* **ASSIGNMENT**:
Repeat the data that follows, word for word, without the images.

* **RECORDS SHOWN**:

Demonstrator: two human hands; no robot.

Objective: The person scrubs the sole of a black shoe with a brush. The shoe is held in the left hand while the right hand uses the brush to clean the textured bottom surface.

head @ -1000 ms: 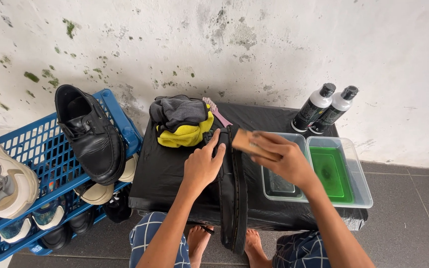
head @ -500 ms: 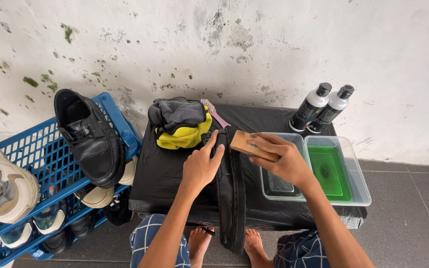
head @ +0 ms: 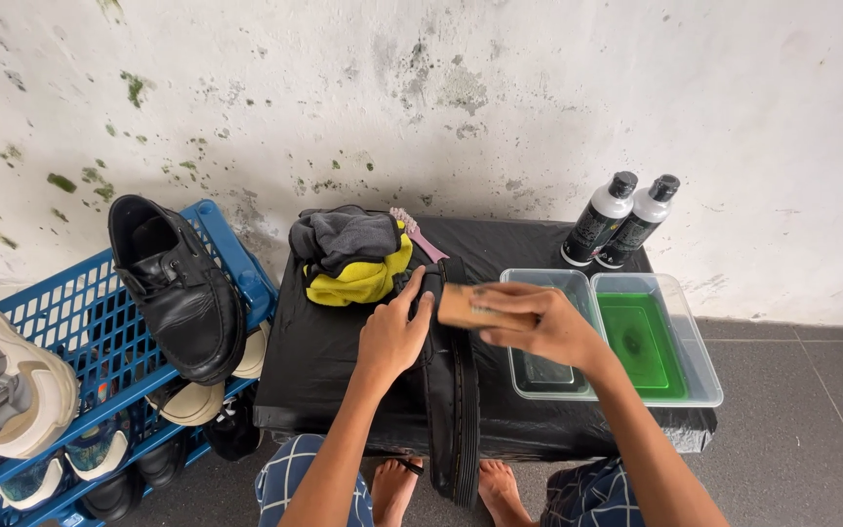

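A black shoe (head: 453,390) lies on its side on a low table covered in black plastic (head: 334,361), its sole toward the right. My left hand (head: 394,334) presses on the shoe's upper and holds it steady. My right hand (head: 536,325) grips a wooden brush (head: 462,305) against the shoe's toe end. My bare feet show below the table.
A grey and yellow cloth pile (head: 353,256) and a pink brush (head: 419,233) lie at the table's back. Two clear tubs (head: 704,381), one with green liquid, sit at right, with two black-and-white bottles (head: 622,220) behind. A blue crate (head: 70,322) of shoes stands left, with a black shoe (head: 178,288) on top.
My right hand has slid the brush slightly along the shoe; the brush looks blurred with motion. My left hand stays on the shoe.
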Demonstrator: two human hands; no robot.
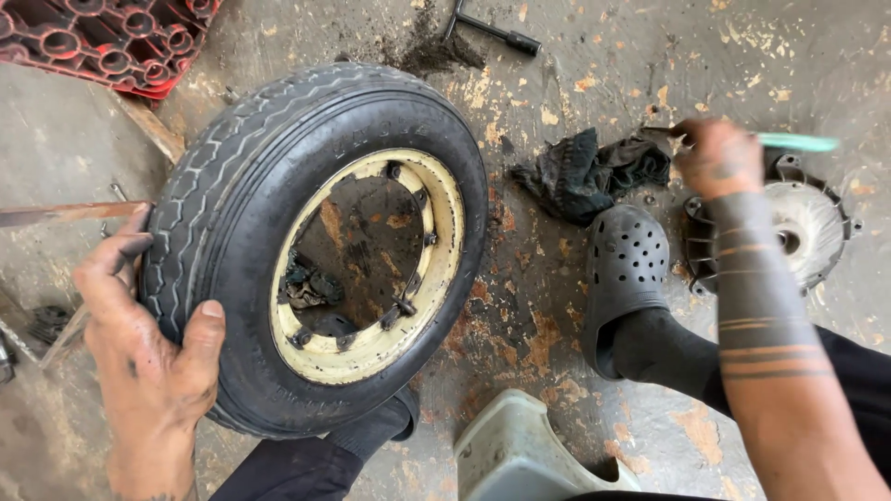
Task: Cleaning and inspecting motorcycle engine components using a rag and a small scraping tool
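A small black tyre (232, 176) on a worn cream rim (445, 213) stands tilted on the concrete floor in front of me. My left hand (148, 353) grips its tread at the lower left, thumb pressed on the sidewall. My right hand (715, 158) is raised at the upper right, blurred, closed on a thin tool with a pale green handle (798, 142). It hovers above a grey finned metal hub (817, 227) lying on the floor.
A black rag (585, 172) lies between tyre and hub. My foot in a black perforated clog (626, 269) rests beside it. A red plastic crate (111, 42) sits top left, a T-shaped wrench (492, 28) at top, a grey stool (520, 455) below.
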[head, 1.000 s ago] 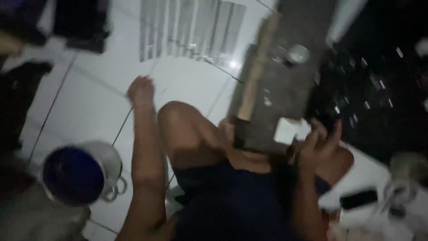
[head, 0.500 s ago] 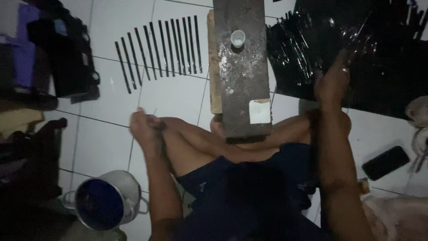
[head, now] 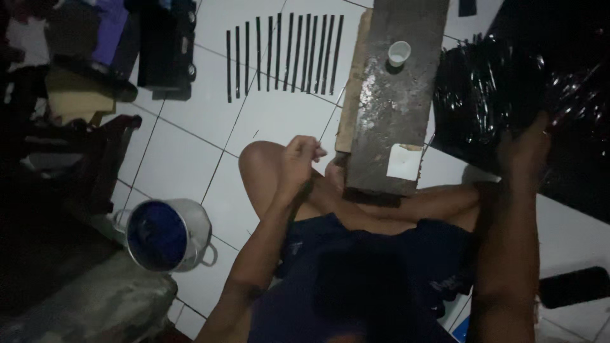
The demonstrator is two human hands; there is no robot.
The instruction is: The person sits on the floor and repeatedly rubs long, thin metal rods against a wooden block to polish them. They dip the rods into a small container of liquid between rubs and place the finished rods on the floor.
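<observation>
Seated on the tiled floor (head: pixel 190 146), we note the left hand (head: pixel 297 159) fisted, fingers curled together above the knee, the right hand (head: pixel 524 152) resting on glossy black sheeting (head: pixel 502 82), finger state unclear, with a dark board (head: pixel 394 95) between, cut strips (head: pixel 283 54) laid out beyond.

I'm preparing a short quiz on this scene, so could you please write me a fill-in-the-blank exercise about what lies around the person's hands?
1. The small white cup stands on the dark ____.
2. The left hand is closed into a ____ above the knee.
3. The right hand reaches onto the shiny ____ sheet.
4. The pot on the floor is ____ inside.

Missing words: board; fist; black; blue
</observation>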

* **WRITTEN SOLUTION**:
Demonstrator: two human hands; no robot.

Objective: The person scrubs the sole of a black shoe with a brush. The shoe is held in the left hand while the right hand uses the brush to clean the textured bottom surface.

head @ -1000 ms: 
head @ -500 ms: 
head @ +0 ms: 

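A black shoe (head: 453,390) lies on its side on a low table covered in black plastic (head: 334,361), its sole toward the right. My left hand (head: 394,334) presses on the shoe's upper and holds it steady. My right hand (head: 536,325) grips a wooden brush (head: 462,305) against the shoe's toe end. My bare feet show below the table.
A grey and yellow cloth pile (head: 353,256) and a pink brush (head: 419,233) lie at the table's back. Two clear tubs (head: 704,381), one with green liquid, sit at right, with two black-and-white bottles (head: 622,220) behind. A blue crate (head: 70,322) of shoes stands left, with a black shoe (head: 178,288) on top.
My right hand has slid the brush slightly along the shoe; the brush looks blurred with motion. My left hand stays on the shoe.
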Demonstrator: two human hands; no robot.
Task: Cleaning and inspecting motorcycle engine components using a rag and a small scraping tool
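A small black tyre (232, 176) on a worn cream rim (445, 213) stands tilted on the concrete floor in front of me. My left hand (148, 353) grips its tread at the lower left, thumb pressed on the sidewall. My right hand (715, 158) is raised at the upper right, blurred, closed on a thin tool with a pale green handle (798, 142). It hovers above a grey finned metal hub (817, 227) lying on the floor.
A black rag (585, 172) lies between tyre and hub. My foot in a black perforated clog (626, 269) rests beside it. A red plastic crate (111, 42) sits top left, a T-shaped wrench (492, 28) at top, a grey stool (520, 455) below.
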[head, 1.000 s ago] 
[head, 0.500 s ago] 
[head, now] 
The demonstrator is two human hands; there is no robot.
The instruction is: The person sits on the floor and repeatedly rubs long, thin metal rods against a wooden block to polish them. They dip the rods into a small container of liquid between rubs and place the finished rods on the floor.
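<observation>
Seated on the tiled floor (head: pixel 190 146), we note the left hand (head: pixel 297 159) fisted, fingers curled together above the knee, the right hand (head: pixel 524 152) resting on glossy black sheeting (head: pixel 502 82), finger state unclear, with a dark board (head: pixel 394 95) between, cut strips (head: pixel 283 54) laid out beyond.

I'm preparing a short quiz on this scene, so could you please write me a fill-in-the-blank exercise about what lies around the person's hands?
1. The small white cup stands on the dark ____.
2. The left hand is closed into a ____ above the knee.
3. The right hand reaches onto the shiny ____ sheet.
4. The pot on the floor is ____ inside.

Missing words: board; fist; black; blue
</observation>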

There is nothing else to add to the answer.